Design: A retrospective search (2002-11) was performed to identify all women (n=163) who were diagnosed with intrauterine fetal demise in an inner city hospital. The findings were compared in three age groups: 1) under 21 (n=37), 2) 21-34 (n=104), 3) >35 (n=22). Fetal autopsy results, which included gross and microscopic morphology, were reviewed and demographic data was obtained from electronic patient charts.
Results: Under-21 stillbirths represent 23% of total stillbirths in an inner city hospital with a large racial distribution: 92% of under 21 were African American while significantly lower in >35 (54%). Gestational ages, however, were similar in all three groups. Lack of prenatal care and STD's were the most common maternal factors in the under 21s, while diabetes, pre-eclampsia/hypertension, and previous abortions prevailed in the other age categories. Chorioretinitis was the main placental factor in all groups, followed by placental infarction in groups 1 and 2, and retroplacental hematoma in group 3. Overall, no real significant differences in the cause of death were identified, with placental causes predominating.

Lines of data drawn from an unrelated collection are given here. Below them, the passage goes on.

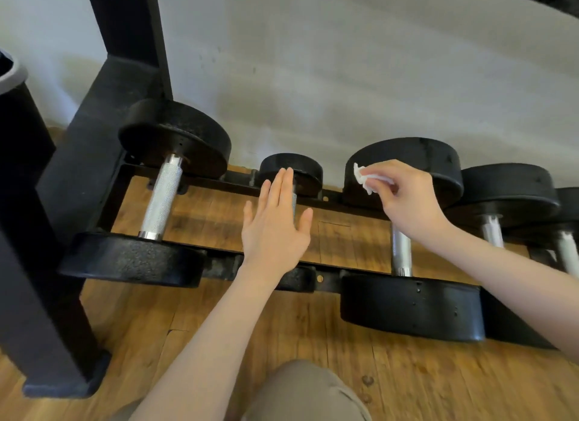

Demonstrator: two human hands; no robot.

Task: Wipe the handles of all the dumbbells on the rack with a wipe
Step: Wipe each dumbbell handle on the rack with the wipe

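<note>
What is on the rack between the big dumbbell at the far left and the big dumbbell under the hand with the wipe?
In the head view, a small dumbbell sits there, partly hidden by the open left hand above its handle.

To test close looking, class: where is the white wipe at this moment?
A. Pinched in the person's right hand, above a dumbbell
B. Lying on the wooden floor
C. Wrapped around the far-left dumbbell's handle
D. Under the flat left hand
A: the right hand pinches the wipe in its fingertips above a dumbbell, while the left hand is flat and holds nothing.
</note>
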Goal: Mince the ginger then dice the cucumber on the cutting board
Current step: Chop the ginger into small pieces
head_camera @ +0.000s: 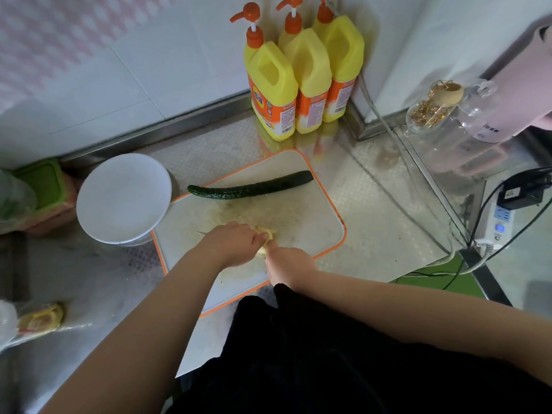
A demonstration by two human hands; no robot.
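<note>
Yellow ginger [266, 234] sits mid cutting board [313, 222], left hand [236, 243] curled over it, right hand [286, 261] gripping what's probably a knife, cucumber [251, 188] waiting untouched on the far edge, so I'd keep fingertips tucked and chop small.

Both bare forearms reach forward from the bottom edge and converge near the middle. The left hand [239, 242] lies knuckles up, its fingers curled down and pointing right. The right hand [288, 264] sits just beside it, slightly nearer the body, its grip closed with the thumb side turned toward the left fingertips. The two hands almost touch.
</note>
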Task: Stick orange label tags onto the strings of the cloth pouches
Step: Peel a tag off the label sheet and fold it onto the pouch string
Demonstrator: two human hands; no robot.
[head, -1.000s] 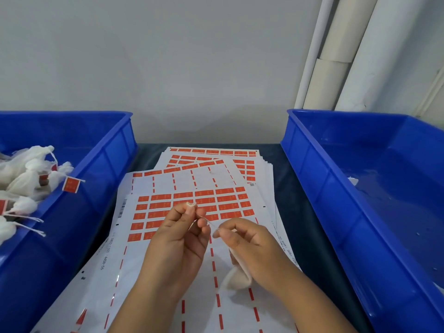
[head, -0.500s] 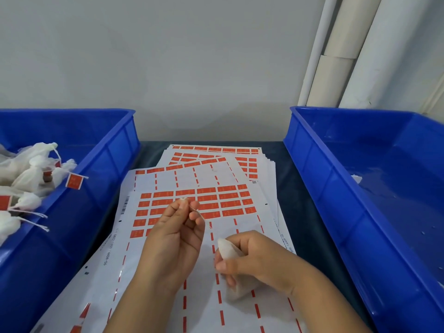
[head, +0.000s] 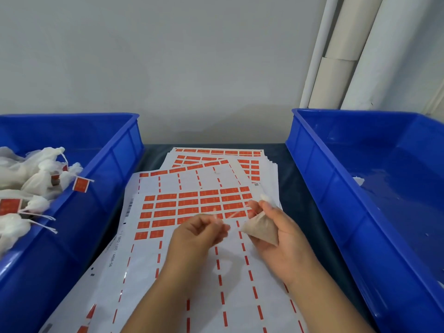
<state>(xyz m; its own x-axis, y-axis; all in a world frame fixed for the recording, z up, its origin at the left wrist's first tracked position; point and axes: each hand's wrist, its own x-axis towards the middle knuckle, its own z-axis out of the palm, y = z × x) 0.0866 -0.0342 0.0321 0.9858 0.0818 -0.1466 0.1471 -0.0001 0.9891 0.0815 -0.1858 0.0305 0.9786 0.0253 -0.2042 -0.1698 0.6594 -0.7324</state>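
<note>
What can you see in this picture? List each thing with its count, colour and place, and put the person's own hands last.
Bins: two, blue; left bin and right bin flank the sheets.
Tagged pouches: a pile, exact count unclear, white with orange tags; inside the left bin.
Label sheets: a fanned stack, white with orange labels; on the dark table between the bins.
Held pouch: one, off-white; in the right hand, above the sheets.
String: white, blurred; runs between the hands.
Pipes: several, white; against the wall, top right.
Left hand: fingers curled at the string's end, blurred.
Right hand: grips the held pouch.
</note>
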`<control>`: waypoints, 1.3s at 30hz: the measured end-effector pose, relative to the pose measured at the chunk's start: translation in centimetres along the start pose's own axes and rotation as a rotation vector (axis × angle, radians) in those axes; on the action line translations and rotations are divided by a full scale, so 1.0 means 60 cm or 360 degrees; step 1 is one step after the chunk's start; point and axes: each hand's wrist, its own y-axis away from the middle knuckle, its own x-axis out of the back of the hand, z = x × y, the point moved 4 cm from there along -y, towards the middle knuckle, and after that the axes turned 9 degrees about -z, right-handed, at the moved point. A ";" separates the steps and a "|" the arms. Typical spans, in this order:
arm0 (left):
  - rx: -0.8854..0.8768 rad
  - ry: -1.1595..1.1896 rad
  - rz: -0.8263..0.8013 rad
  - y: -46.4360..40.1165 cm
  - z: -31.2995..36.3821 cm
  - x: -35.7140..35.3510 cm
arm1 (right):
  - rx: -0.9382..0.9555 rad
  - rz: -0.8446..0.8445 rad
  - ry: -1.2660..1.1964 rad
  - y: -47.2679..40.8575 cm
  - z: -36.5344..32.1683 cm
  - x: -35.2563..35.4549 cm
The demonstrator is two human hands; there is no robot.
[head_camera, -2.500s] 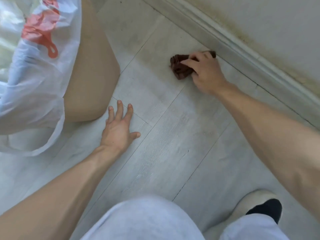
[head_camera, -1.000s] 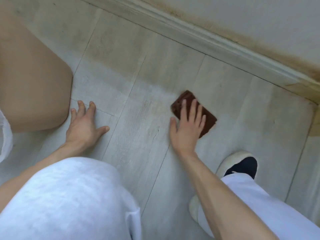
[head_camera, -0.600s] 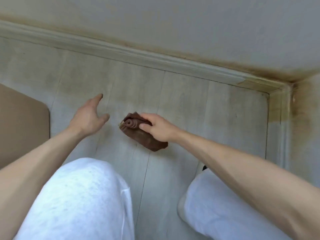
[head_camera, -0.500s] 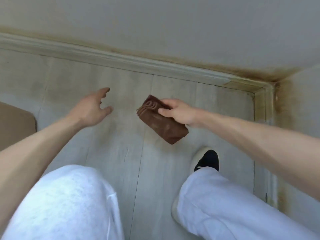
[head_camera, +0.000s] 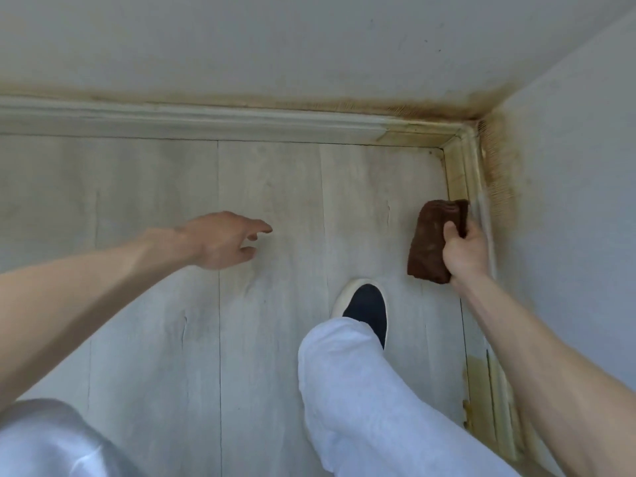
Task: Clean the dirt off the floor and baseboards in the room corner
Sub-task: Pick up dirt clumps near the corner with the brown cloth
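Cloth (head_camera: 430,242) lengthwise along right baseboard (head_camera: 463,173)

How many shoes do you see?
1. One dark shoe with a white sole stands on the floor, below the brown cloth gripped by the right hand. The other foot is hidden.

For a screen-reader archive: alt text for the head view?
A right hand grips a folded brown cloth beside the yellow-stained baseboard near a room corner. The left hand hovers open over the pale plank floor; a dark shoe steps forward.
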 end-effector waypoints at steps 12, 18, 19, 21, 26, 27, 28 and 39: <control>0.0169 0.0635 0.0224 0.022 -0.013 0.048 | 0.0791 -0.0021 0.0666 0.017 -0.054 -0.270; 0.0265 0.0529 0.0366 -0.005 -0.003 0.077 | 0.1820 -0.0957 0.1113 0.128 -0.065 -0.420; 0.0271 0.0536 0.0375 -0.006 -0.003 0.079 | 0.1875 -0.0953 0.1163 0.108 -0.061 -0.392; 0.0290 0.0607 0.0421 -0.005 -0.009 0.087 | 0.1788 -0.0727 0.1230 0.035 -0.059 -0.317; 0.0329 0.0789 0.0458 0.009 -0.018 0.093 | 0.0998 0.0117 0.1052 -0.140 -0.058 -0.104; 0.0335 0.0835 0.0462 0.014 -0.019 0.094 | 0.0918 0.0202 0.1000 -0.148 -0.061 -0.104; 0.0347 0.0886 0.0471 0.020 -0.019 0.094 | 0.0848 0.0287 0.0949 -0.149 -0.067 -0.121; 0.0305 0.1465 0.1125 0.143 -0.020 0.155 | 0.1147 -0.1535 0.0880 0.141 -0.198 -0.499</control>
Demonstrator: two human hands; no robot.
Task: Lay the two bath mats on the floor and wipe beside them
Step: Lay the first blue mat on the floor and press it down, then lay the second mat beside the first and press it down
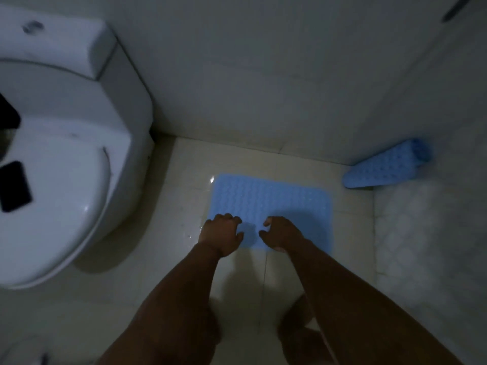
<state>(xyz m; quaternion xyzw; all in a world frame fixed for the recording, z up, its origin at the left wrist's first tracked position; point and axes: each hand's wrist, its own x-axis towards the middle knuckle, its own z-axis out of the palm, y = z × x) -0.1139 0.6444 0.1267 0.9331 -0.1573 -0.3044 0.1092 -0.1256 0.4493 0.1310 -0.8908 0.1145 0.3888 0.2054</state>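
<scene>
Tiled floor (263, 159): blue mat (271, 201) (bumpy)

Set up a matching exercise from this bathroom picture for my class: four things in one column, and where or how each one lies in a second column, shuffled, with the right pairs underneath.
Things
1. flat mat
2. rolled mat
3. phone
4. left hand

Places or states
A. on the toilet lid
B. propped in the wall corner
C. spread on the floor
D. at the flat mat's near left edge, fingers curled

Pairs: 1-C, 2-B, 3-A, 4-D
</scene>
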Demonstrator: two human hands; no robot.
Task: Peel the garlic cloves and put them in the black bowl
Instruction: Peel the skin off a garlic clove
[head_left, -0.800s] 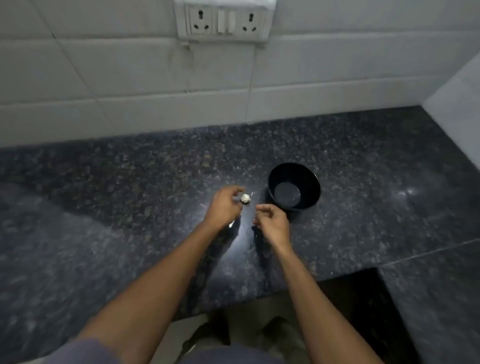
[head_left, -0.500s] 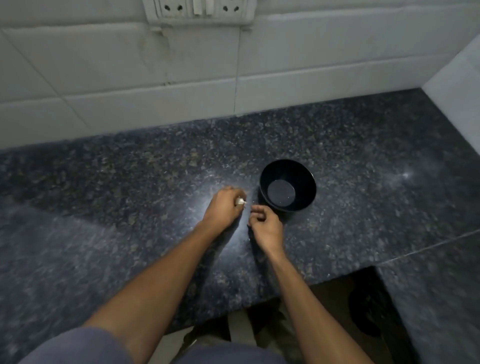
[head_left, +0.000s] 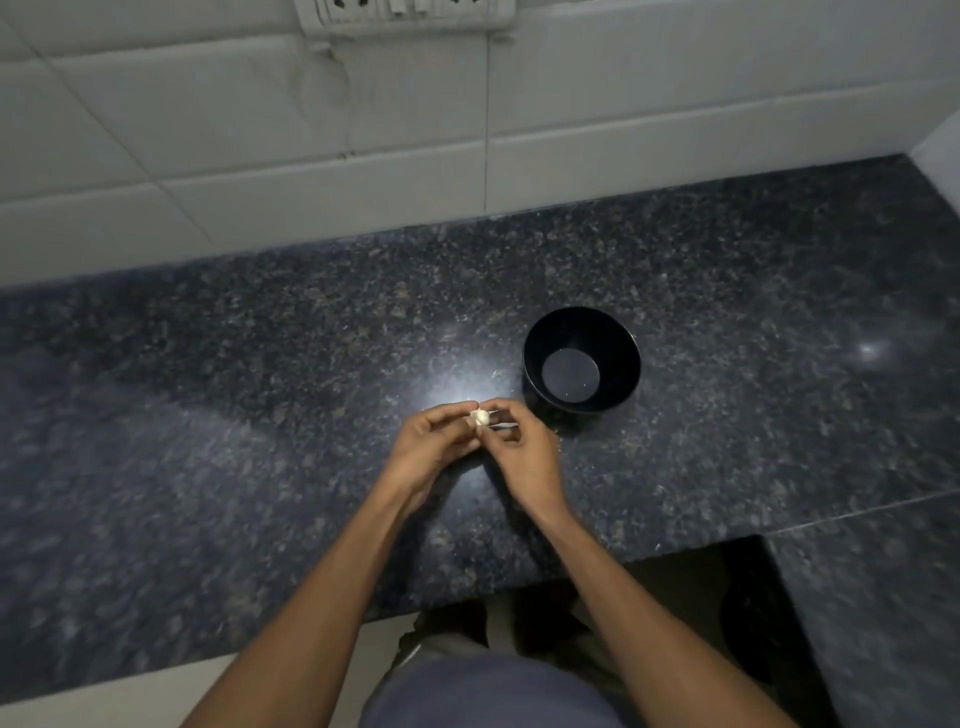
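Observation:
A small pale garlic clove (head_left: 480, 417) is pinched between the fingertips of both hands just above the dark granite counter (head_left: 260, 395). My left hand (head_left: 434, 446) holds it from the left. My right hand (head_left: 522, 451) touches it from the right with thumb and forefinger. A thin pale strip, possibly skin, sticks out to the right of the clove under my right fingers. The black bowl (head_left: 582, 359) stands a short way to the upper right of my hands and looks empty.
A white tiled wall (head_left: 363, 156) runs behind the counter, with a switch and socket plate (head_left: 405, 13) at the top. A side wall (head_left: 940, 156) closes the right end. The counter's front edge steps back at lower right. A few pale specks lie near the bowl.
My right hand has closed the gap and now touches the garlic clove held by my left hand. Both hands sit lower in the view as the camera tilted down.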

Conclusions: Our autopsy findings do not reveal any significant differences in gestational age, placental factors, or cause of death among the three age groups. However, compared to the over-21 groups, younger patients are more prone to receiving inadequate prenatal care and have a higher incidence of STD's. Thus, not only are these females devoid of prenatal care, but most are also of low socioeconomic status, and lacking in health insurance. This ultimately places them in a high-risk population group representing a significant portion of diagnosed stillbirths. Further collaborative studies in this age range should be conducted in order to attempt to educate these young women on STD's and importance of prenatal care.